The Wang Lab focusses on the crosstalk between cancer cells and the tumor microenvironment (TME) and its influences on cancer progression, metastasis and therapy resistance at the molecular and cellular levels. We use a multi-disciplinary approach to define how epigenetic and metabolic programs are rewired in cancer and how we can effectively target these aberrant epigenetic and metabolic pathways to treat human cancer. This work spans the areas of epigenetics, cancer metabolism, the tumor microenvironment and immunometabolism using novel genetic mouse models, proteomics, epigenomics, metabolomics and cutting-edge single cell technology. Ultimately, we aim to translate our findings into novel targeted therapies for cancer.
Our current work largely focuses on four major areas:
- The role of myeloid-derived suppressor cells in cancer progression, metastasis, and therapeutic resistance
Previously, we demonstrated that targeting the Yap1-dependent infiltration of myeloid-derived suppressor cells (MDSCs) into tumors can be an effective therapeutic approach in advanced prostate cancer. Part of our ongoing work is to (a) investigate the role of MDSCs in the development of castration-resistant prostate cancer, (b) elucidate the molecular mechanisms by which MDSCs suppress anti-tumor immunity, (c) identify novel therapeutic targets in MDSCs and develop inhibitors and (d) identify effective combination therapy using MDSCs targeting agent and immune checkpoint inhibitors.
- The role of epigenetic regulators in driving cancer progression cells, metastasis, and therapeutic resistance, with a focus on histone lysine demethylases, histone lysine methyltransferases, and chromatin remodelers
We recently identified histone lysine demethylase KDM4A as an epigenetic driver of tumor progression in neuroendocrine prostate cancer (NEPC), one of the most lethal subtypes of advanced prostate cancer that lacks effective therapy. We continue to study the functions of KDM4A in NEPC and examine the efficacy of KDM4A targeting agents as monotherapy and combination therapy. Also, we investigate how the epigenetic programs drive prostate cancer metastasis to bone and liver, the major metastatic sites for prostate adenocarcinoma and NEPC.

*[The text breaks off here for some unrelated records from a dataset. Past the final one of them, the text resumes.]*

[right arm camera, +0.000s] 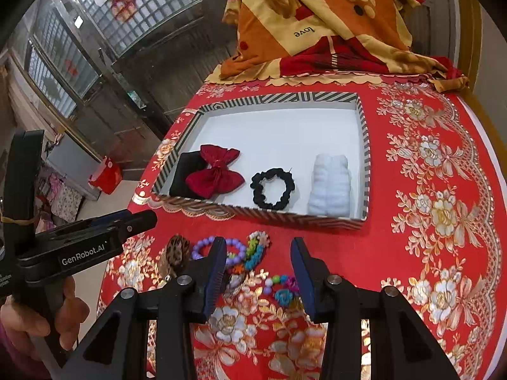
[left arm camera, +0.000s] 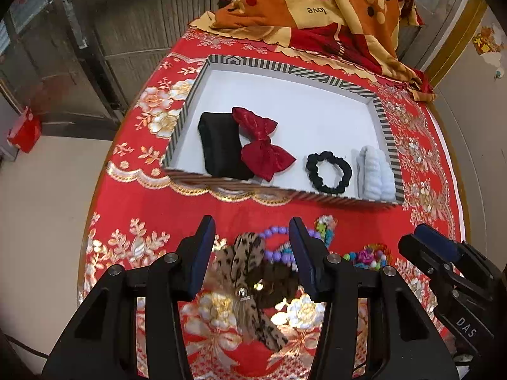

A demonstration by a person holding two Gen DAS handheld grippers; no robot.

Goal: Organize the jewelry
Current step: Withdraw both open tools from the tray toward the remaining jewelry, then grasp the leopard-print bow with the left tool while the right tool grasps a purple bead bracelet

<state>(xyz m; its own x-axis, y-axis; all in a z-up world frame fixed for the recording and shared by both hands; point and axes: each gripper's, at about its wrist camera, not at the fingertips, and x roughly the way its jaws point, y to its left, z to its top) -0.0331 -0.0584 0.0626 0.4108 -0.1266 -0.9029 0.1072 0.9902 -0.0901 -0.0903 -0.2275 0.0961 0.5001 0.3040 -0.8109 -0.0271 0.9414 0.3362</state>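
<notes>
In the left wrist view, the left gripper (left arm camera: 252, 253) is held with its jaws apart over the red floral tablecloth (left arm camera: 133, 209); a leopard-print fabric hair bow (left arm camera: 250, 281) lies between and below them, unclamped. Beyond it, a striped-rim white tray (left arm camera: 285, 101) holds a black folded cloth (left arm camera: 220, 145), a dark red satin bow (left arm camera: 261, 145), a black scrunchie (left arm camera: 329, 172) and a pale blue fluffy scrunchie (left arm camera: 377, 174).

In the right wrist view, the right gripper (right arm camera: 258, 272) is likewise spread, with colourful beaded bracelets (right arm camera: 282, 288) lying between the jaws and a purple bead bracelet (right arm camera: 202, 248) just beyond its left finger.
</notes>
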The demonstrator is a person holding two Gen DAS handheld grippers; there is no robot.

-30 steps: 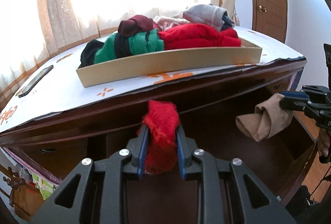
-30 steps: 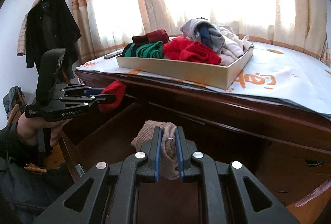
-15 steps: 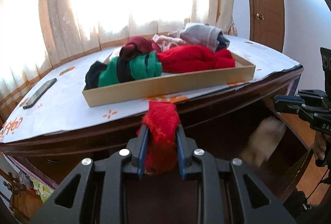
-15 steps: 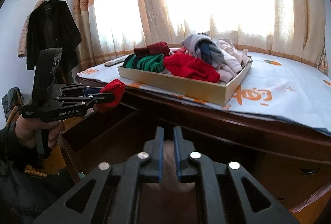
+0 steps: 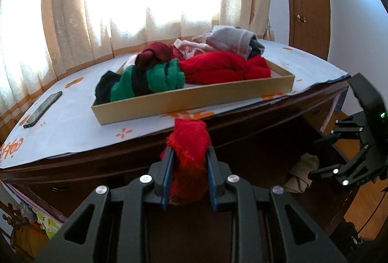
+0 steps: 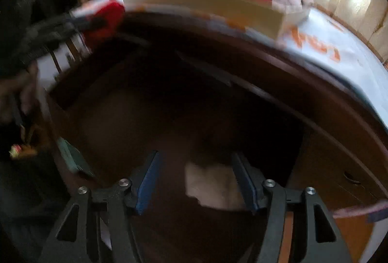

- The role of immunometabolism dysregulation in cancer progression, metastasis, and therapeutic resistance
Immunometabolism refers to the intricate interplay between immune and metabolic pathways that plays a crucial role in health and disease, including cancer. Recent studies have shown that metabolic reprogramming, a hallmark of cancer, results in metabolic stress in T cells, leading to a cold immune tumor microenvironment (TME) that severely limits the efficacy of T cell–based immunotherapy. Thus, targeting dysregulated metabolic pathways has emerged as a promising therapeutic strategy in cancer, potentially enhancing the response of patients to immunotherapy, including patients with prostate cancer (PCa). We will focus on metabolic reprogramming in neuroendocrine prostate cancer (NEPC) and MDSCs.
- Development of clinically relevant genetic mouse models for upper tract urothelial cancer (UTUC) and the study of molecular and cellular mechanisms driving UTUC progression
We are developing genetic mouse models harboring genetic aberrations commonly seen in human UTUC. We will use our UTUC genetic mouse models and human UTUC cell lines/organoids to identify driver oncogenes/tumor suppressor genes in UTUC progression and therapeutic resistance.